2.7 STANDSTILL AGREEMENT. Gene Logic agrees that, prior to [...***...],
it will not conduct a research program, either alone or with any Third Party,
that is primarily directed toward [...***...] for the purpose of identifying
potential targets for screening.
3. MANAGEMENT OF THE RESEARCH PROGRAMS
3.1 RESEARCH MANAGEMENT COMMITTEES. The RMC appointed under the Initial
Collaboration Agreement will be the RMC for the Research Program for Heart
Failure. Promptly after the Effective Date, P&GP and Gene Logic will each
appoint three representatives to the RMC for the Research Program for
osteoporosis. Attached as Schedule 3.1 is a list of representatives the parties
have appointed or intend to appoint to each RMC. One of the P&GP representatives
shall be identified as chairman of each RMC. P&GP will determine the scientific
priorities and direction of the work to be performed under the Research Plan,
subject to discussion with Gene Logic. The RMC will review, direct and supervise
all operational and scientific aspects related to the creation of the applicable
Research Database. The duties of the RMC shall include approving the applicable
Research Plan, monitoring the parties' progress under such Research Plan and
evaluating the means through which P&GP has access to the applicable Research
Database. Each RMC will meet quarterly, or more frequently if mutually agreed,
and will alternate sites of meetings between Gene Logic's offices and P&GP's
offices. Each RMC will otherwise communicate regularly by telephone, facsimile
and video conference. Each party recognizes the importance of the RMCs in the
success of the Research Programs and will use diligent efforts to cause all of
its representatives to such committee to attend all meetings of such committee.

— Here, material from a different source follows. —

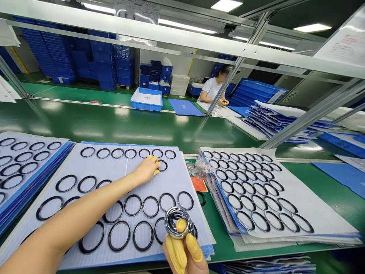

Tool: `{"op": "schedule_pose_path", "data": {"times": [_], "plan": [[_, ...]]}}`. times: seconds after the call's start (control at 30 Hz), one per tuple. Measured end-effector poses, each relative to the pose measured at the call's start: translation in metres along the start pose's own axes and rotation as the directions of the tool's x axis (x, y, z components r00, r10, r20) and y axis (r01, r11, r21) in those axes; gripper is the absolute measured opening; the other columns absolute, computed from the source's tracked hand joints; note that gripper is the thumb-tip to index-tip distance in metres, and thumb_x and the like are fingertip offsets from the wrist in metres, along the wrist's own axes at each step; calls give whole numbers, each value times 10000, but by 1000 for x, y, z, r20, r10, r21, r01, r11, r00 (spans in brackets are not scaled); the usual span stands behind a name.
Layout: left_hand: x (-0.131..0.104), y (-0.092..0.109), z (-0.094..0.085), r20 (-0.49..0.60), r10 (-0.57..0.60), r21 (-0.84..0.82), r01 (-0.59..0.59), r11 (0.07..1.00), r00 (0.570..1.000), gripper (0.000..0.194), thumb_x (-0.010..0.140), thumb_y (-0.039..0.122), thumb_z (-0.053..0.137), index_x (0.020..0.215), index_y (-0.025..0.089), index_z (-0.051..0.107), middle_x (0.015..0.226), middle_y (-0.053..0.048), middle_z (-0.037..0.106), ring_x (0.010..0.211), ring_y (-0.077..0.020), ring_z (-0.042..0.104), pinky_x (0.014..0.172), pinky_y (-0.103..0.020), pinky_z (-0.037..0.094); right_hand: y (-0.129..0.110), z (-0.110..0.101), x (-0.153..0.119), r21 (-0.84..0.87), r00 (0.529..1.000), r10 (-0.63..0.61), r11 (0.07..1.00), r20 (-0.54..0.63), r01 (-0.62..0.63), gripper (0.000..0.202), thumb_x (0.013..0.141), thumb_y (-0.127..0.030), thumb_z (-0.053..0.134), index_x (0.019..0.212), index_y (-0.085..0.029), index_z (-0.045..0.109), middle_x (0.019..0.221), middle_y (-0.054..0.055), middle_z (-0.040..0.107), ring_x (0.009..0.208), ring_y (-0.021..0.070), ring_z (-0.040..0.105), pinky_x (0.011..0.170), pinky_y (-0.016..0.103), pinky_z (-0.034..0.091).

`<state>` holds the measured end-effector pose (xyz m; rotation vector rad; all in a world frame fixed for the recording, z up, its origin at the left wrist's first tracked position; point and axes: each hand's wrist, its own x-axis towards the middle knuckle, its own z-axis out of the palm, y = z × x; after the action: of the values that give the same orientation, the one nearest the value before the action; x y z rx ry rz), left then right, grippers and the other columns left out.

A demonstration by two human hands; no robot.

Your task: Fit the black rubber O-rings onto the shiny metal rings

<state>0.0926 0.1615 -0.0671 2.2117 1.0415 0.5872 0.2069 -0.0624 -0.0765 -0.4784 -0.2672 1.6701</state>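
My left hand (148,167), with yellow finger cots on its fingertips, reaches over the middle white-covered sheet (114,165). Its fingers are at the left edge of a black ring (163,165) in the second row and partly cover it. Near the front edge of that sheet, my right hand (186,253), also in yellow finger cots, grips a bunch of shiny rings (176,220) with one finger through them. Rows of black rings (132,205) lie spaced out around my left forearm, which hides some of them.
A right-hand stack of sheets (296,179) bears rows of rings; another stack (51,175) stands left. Between them lie crumpled clear plastic (199,167), a red card (199,184) and a loose ring (201,198). Beyond the metal frame (239,61) sits a co-worker (212,89).
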Motion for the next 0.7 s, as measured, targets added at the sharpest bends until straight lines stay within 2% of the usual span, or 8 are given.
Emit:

A party may change any of its appointments to the RMCs at any time upon giving
written notice to the other party. Any disputes or disagreements within the RMC
shall be resolved pursuant to Section 3.5.
3.2 COLLABORATION COMMITTEE. Promptly after the Effective Date, P&GP and
Gene Logic will each appoint four representatives to a collaboration committee
(the "CC"). Attached as Schedule 3.2 is a list of representatives the parties
intend to appoint to the CC. One of the P&GP representatives shall be identified
as chairman of the CC. The CC will monitor and coordinate the overall
collaborative activities of the parties under this Agreement. The duties of the
CC shall include determining the direction of the Research Programs and the
allocation of
*CONFIDENTIAL TREATMENT REQUESTED
8.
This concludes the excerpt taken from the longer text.